Namun sepi bukan berarti tidak ada yang bisa dinikmati. Saat Lebaran, saya sengaja meninggalkan iPhone di rumah. Tanpa iPhone, dunia kembali seperti sediakala. Tidak ada keharusan untuk terburu-buru menulis update di Facebook atau Twitter. Bisa menyapa beberapa orang tanpa terganggu oleh ringtone, dan bisa mendengarkan ceramah sang Imam dengan tenang tanpa diselingi acara memencet tombol Newsfeed. Hidup terasa kembali normal, karena menyapa manusia yang dijumpai secara fisik, bukan secara maya.
Berada dalam masjid di pagi hari saat Lebaran, seperti berada dalam sebuah ruang yang tenang. Seperti memandang danau yang jernih, dengan pepohonan dan kabut. Air biru, dan matahari yang tak terik. Inilah oase yang tenang, yang menyediakan tempat untuk merefleksikan diri, untuk menggali makna tentang menjadi seorang muslim. Menjadi jiwa yang damai, bening, dan pemaaf.
Barangkali memang perlu, sesekali Lebaran dalam nuansa yang hening, tanpa belanja dan tanpa pesta. Agar proses kembali ke fitrah tak melulu tersandung gemerlap dunia.
*****
Sumber foto: http://healingintuitivegarden.com/services/spirit_releasement
Sarah
Agustus 28, 2012
Bagus mbak tulisannya. Kesannya “hening. bening”. Cuma kalau boleh pertanyaan di dalam pembuka “Bagaimana umumnya lebaran dinegerinya Obama ? atau di spesifik statenya “Bagaimana lebaran di daerah Ohio negerinya Obama ?
Alasannya, lebaran di DC rame mbak ngak “sepi”. Kita bahkan ada acara malam takbiran sebelum lebaran. Habis shalat (biasanya dari 1500-3000 orang Indonesia ikut shalat Ied dan kita IMAAM dan Musholla KBRI bikin acara langsung makanan lontong sayur, rendang, dll. Setelah salam-salaman seperti Halal Bil Halal rasanya, seharian muter open house dan biasanya Pak Dubes juga mengadakan open house yang umumnya masyarakat Indonesia numplek disana. Sampai dua atau tiga minggu berikutnya masih ada yang open house (DCM/wakil Dubes, Athan, masyarakat, dsb).
Anyway, mbak saya rencana mau menulis buku anak-anak bilingual atau parenting ngak jadi-jadi. Mohon masukan.

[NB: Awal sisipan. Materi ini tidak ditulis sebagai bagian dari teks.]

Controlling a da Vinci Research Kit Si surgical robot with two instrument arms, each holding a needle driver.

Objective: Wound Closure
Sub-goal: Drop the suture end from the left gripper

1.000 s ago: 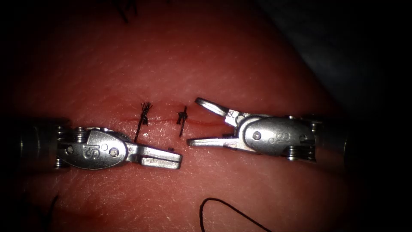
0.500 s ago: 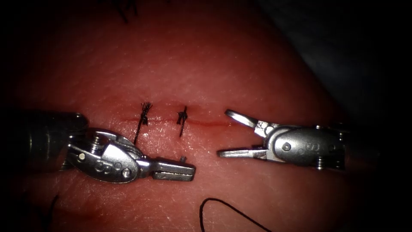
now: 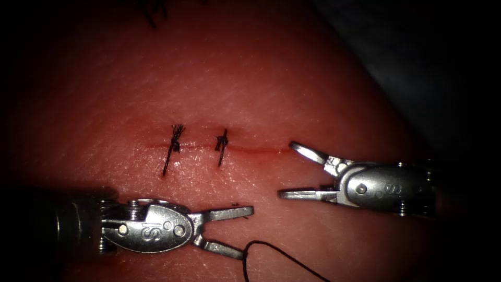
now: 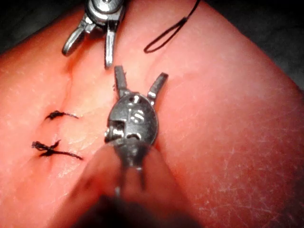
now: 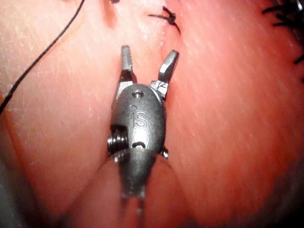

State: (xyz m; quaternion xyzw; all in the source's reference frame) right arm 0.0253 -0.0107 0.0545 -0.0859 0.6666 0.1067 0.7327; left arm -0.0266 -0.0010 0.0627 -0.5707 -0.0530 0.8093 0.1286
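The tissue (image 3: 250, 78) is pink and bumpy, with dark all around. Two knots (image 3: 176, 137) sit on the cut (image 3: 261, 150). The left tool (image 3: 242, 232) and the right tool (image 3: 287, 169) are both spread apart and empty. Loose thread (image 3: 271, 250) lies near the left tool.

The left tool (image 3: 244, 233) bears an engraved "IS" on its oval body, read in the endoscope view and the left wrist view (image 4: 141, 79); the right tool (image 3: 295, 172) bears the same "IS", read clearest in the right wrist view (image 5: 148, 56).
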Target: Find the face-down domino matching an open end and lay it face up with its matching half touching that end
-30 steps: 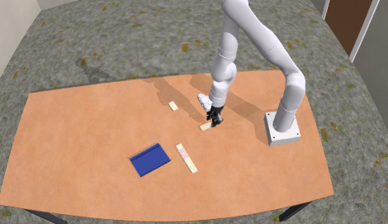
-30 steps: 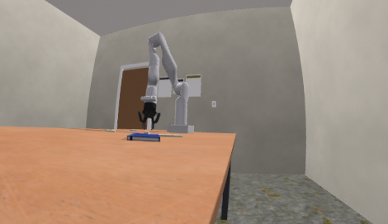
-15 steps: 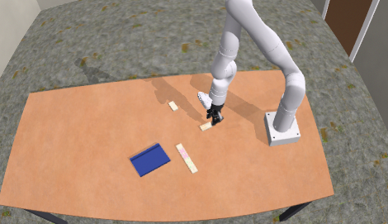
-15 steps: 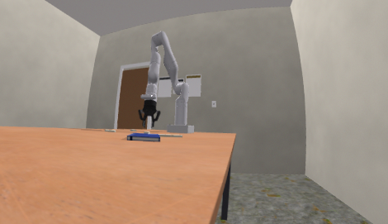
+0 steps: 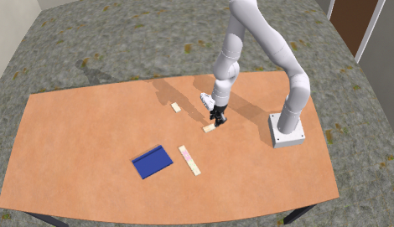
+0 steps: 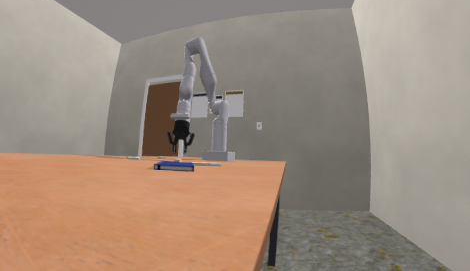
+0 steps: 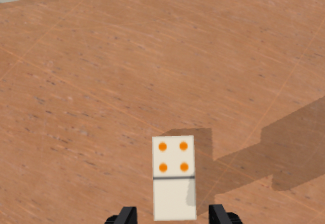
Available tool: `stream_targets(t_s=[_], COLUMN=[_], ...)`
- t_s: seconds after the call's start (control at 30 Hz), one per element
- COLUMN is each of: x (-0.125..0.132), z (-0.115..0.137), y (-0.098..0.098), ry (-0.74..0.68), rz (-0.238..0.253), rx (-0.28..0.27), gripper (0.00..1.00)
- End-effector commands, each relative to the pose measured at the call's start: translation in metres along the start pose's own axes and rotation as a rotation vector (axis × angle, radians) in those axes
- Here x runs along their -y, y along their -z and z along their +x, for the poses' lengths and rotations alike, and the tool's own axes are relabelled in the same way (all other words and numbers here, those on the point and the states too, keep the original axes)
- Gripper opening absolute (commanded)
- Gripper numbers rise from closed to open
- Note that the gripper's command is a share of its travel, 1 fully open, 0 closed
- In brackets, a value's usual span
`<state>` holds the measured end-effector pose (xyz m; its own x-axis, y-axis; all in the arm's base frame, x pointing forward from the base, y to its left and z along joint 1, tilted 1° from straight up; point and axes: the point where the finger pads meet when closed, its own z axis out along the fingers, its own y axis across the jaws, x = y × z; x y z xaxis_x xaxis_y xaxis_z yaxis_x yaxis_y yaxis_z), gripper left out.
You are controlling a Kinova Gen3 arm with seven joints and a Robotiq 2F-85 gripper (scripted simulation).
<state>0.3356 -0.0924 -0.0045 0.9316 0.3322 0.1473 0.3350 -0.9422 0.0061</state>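
A domino [image 5: 208, 128] [image 7: 173, 196] lies face up, with four orange pips on its far half and a blank near half in the wrist view. My gripper [image 5: 218, 125] [image 7: 173, 215] is partly open and points down over its blank end. A gap shows between the domino and each fingertip; nothing is gripped. The line of dominoes [image 5: 189, 161] [image 6: 207, 164] runs slantwise in front, with pink and pale green pips too small to count. Another pale domino [image 5: 175, 107] lies apart farther back; its pips cannot be made out.
A blue book-like block [image 5: 152, 162] [image 6: 174, 166] lies left of the line on the brown table [image 5: 84, 148]. The arm's white base [image 5: 287, 136] stands on the right. Shadows of the arm fall across the back of the table.
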Motion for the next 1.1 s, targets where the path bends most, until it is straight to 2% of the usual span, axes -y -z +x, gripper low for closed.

Terumakasih untuk sharing storynya.
Julie Nava
Agustus 28, 2012
Makasih mbak udah drop cooment :)… Suasana jadi ramai kalau banyak orang Indonesianya, hehehehe… soalnya kultur kita merayakan hampir setiap hal, mulai dari awal Ramadhan sampai seminggu setelah Lebaran. Kalau di tempat yang populasinya umum, tidak banyak keramaian. Waktu diundang makan oleh kenaland ari Afsel, hidangannya sama seperti hidangan sehari-hari, hanya jumlahnya lebih banyak. Tidak seramai seperti di acara open house atau halal-bihalal ala Indonesia 🙂
Kalo mbak Sarah pengen ngobrol-ngobrol tentang nulis buku, monggo email-emailan atau inbox lewat Facebook 🙂 Insyaallah saya selalu ada waktu kalau ngobrolin soal buku, hehehehe….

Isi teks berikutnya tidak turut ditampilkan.